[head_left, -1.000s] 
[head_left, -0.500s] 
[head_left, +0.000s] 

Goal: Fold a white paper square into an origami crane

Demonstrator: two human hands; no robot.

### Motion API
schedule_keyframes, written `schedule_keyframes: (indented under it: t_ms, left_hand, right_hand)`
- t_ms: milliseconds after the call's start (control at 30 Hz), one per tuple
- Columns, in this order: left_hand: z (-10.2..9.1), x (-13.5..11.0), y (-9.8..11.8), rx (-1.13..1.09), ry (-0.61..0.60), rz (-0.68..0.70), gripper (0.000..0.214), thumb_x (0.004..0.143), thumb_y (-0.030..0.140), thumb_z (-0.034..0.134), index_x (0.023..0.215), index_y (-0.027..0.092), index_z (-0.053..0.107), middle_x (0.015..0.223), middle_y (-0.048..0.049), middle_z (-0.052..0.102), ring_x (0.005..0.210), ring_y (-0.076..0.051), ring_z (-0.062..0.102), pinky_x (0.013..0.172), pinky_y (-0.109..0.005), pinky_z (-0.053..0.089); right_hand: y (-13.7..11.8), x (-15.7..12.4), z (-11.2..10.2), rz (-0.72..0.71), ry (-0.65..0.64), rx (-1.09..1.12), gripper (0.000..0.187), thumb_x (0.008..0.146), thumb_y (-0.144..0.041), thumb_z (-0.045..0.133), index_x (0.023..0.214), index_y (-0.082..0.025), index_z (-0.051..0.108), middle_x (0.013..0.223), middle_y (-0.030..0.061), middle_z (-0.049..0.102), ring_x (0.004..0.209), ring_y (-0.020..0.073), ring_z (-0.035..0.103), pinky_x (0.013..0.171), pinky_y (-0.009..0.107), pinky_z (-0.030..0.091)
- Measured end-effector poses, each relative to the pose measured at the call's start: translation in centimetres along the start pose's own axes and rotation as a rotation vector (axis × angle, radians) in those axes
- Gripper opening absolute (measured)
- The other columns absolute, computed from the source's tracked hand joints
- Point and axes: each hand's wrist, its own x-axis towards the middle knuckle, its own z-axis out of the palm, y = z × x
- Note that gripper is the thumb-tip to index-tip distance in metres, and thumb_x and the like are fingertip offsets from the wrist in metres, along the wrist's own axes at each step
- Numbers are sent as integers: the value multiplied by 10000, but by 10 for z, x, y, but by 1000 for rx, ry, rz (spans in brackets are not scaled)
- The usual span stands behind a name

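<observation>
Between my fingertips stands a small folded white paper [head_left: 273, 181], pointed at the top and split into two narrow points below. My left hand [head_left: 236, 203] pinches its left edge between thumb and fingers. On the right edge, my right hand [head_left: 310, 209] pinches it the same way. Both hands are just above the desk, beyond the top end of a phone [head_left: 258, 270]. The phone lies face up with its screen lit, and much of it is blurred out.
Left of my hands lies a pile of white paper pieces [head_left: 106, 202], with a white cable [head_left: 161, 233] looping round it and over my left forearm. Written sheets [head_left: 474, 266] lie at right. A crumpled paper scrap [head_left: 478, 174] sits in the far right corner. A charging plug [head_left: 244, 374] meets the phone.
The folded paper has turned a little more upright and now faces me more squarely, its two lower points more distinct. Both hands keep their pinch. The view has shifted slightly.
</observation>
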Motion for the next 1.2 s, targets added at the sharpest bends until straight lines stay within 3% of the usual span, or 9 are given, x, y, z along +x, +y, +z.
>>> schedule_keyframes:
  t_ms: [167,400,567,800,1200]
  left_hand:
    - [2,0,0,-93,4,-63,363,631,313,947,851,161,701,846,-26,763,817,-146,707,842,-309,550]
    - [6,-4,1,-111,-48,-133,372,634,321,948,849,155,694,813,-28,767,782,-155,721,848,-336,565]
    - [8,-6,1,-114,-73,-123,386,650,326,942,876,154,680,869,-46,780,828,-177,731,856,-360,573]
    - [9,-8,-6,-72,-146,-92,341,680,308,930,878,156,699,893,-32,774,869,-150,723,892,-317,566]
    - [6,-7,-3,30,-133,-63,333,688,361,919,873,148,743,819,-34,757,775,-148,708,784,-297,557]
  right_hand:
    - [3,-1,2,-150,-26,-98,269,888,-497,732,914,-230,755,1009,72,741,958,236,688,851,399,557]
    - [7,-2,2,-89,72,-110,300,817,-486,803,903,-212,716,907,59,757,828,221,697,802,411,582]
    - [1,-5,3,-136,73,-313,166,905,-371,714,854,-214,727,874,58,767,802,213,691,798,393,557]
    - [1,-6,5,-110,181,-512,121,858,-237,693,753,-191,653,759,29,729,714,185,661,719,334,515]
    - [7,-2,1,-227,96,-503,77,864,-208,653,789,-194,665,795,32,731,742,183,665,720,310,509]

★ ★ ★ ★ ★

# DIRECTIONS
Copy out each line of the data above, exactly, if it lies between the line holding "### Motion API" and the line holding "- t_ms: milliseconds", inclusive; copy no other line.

# WRITTEN RESPONSE
### Motion API
schedule_keyframes, written `schedule_keyframes: (indented under it: t_ms, left_hand, right_hand)`
- t_ms: milliseconds after the call's start (control at 30 Hz), one per tuple

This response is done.